Ces quatre miniatures romantiques tardives permettent au cor de s'exprimer pleinement. Les grandes phrases lyriques et romantiques lui donnent l'occasion de chanter et de montrer la richesse de son timbre, porté par le piano, qui soutient le discours par de subtils contrepoints et des jeux de questions-réponses. Le charme intime de ces pièces séduit par sa spontanéité et permet au corniste de montrer sa musicalité et la chaleur de la sonorité de son instrument. On notera enfin que GLIERE était attaché au cor puisqu'il composa un des concertos important du répertoire (écrit en 1950 pour le cor solo de Leningrad, Valery Polekh) et qui, au même titre que les concertos de Strauss, fait partie des grandes œuvres romantiques pour cor et orchestre.

2 Préludes (tirés des 25 préludes op.30) pour piano seul (5 et 20) 3 Esquisses pour piano seul (op.17/1, op.47/12 et op. 56/3) Ces pièces sont dédicacées à divers personnes dont Taneiev ou Gelewer

Ces pièces virtuoses sont notamment tirées des 25 préludes op.30. Il s'agit du chef d'œuvre absolu de GLIERE pour piano solo; une véritable fresque pianistique puissante et colorée, un des derniers flamboiements de la virtuosité romantique. Ecrits dans la même veine que les préludes de Rachmaninov, ils n'ont rien à envier à leurs cousins. Il serait temps de redécouvrir ces magnifiques pièces d'une grande virtuosité et d'un lyrisme tendu.

Ces deux préludes, issus des 25 que comporte l'op. 30, soulignent ce chef-d'œuvre absolu de GLIERE pour piano solo. L'op. 30 est une véritable fresque pianistique puissante et colorée, un des derniers flamboiements de la virtuosité romantique. Ecrits dans la même veine que les préludes de Rachmaninov, les préludes de GLIERE n'ont rien à envier à leurs cousins. Il serait temps de redécouvrir ces magnifiques pièces d'une grande virtuosité et d'un lyrisme tendu.

A toutes ces œuvres de GLIERE, nous avons voulu ajouter une pièce de Christophe STURZENEGGER (un des deux interprètes de ce disque) : les 2 Légendes pour cor et piano op.7 écrites pour la naissance de Luka son fils.

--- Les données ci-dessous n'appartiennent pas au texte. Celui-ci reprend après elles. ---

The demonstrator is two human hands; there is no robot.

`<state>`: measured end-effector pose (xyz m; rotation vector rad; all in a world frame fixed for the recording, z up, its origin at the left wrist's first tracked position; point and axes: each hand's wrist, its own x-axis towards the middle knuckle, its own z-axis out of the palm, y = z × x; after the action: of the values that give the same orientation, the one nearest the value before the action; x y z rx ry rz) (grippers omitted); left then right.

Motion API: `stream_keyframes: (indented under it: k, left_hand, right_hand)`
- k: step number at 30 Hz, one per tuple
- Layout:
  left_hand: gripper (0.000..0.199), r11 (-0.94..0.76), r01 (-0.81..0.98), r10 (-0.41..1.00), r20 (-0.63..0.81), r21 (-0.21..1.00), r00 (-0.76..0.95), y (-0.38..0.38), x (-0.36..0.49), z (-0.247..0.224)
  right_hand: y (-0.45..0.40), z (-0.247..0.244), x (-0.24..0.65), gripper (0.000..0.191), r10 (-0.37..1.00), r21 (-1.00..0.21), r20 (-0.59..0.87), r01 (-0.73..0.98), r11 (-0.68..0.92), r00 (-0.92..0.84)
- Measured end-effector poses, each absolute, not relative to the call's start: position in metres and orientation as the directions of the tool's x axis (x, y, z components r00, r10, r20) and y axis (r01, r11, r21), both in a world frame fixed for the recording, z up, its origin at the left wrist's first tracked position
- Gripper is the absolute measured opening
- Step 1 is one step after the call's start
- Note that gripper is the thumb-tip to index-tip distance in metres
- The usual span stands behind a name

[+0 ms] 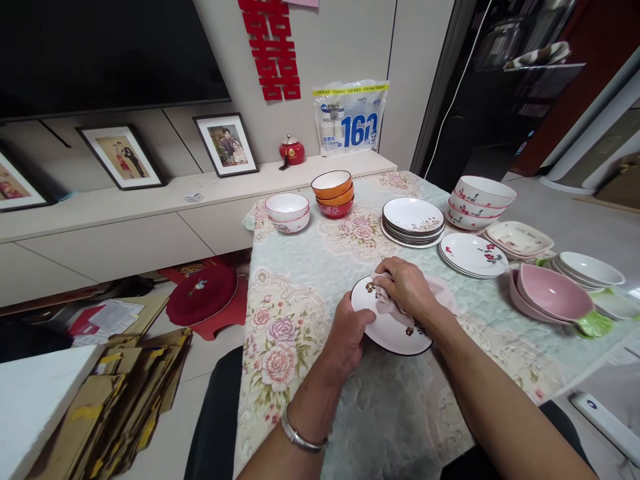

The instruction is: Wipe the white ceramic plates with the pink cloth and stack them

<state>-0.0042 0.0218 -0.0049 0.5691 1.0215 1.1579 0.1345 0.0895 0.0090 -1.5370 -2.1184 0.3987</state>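
A white plate with a dark rim and brown flower print (395,335) is tilted over the table in front of me. My left hand (350,331) grips its left edge, thumb on the upper face. My right hand (406,285) presses a pale pink cloth (391,308) against the plate's face, fingers closed round the cloth. Part of the plate is hidden under the cloth and right hand. Beyond it stands a stack of similar dark-rimmed plates (413,215).
White bowls (287,213) and orange and red bowls (333,193) stand at the back left. To the right are flower-print plates (474,255), tall white bowls (481,200), square dishes (520,238), pink bowls (555,293) and small white bowls (590,268). A flowered cloth (285,320) covers the table.
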Motion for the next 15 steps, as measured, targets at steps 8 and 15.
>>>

Composées dans un style proche de celui de GLIERE, elles font écho aux Two Léa's songs op.3 (qui figurent sur le premier disque du DUO SFORZANDO et que Christophe a dédiées à sa fille) et donnent au Répertoire pour cor et piano une nouvelle œuvre lyrique dans le style romantique qui sied si bien à cette formation.

La première pièce est un Andante composé de 3 sujets. Lyriques et sensuels, le cor et le piano s'y expriment à tour de rôle dans une ambiance romantique, passionnée et tendre.

La seconde légende, beaucoup plus saccadée et enjouée commence par des appels de cor que soutient un piano « schumannien »; la pièce se termine par un fugato qui reprend le thème des appels du début. La conclusion n'est pas sans évoquer quelques musiques de film.

LE DUO SFORZANDO

Ce jeune duo de musique de chambre est né de la rencontre de deux anciens étudiants du Conservatoire supérieur de musique de Genève : Julie FORTIER, pianiste originaire d'Aix-en-Provence et Christophe STURZENEGGER, pianiste et corniste originaire de Genève.

Crée en 2001, le DUO SFORZANDO commence à se produire, lors de diverses éditions de la Fête de la Musique de Genève, aux Schubertiades de la Radio Suisse Romande; puis dans des salles comme le Studio E. Ansermet, le Victoria Hall ou encore la Fondation Gianadda.

En 2007, le DUO SFORZANDO a donné son premier récital à Paris et est parti en tournée au Canada.

La particularité de cet ensemble est de marier des œuvres pour cor et piano avec des pièces pour piano à 4 mains et pour 2 pianos.

Cela lui permet d'aborder un répertoire très large allant de la période classique à nos jours, en faisant la part belle aux compositeurs romantiques qui ont su si bien capter l'essence même du cor d'harmonie et donner au duo pianistique ses lettres de noblesse.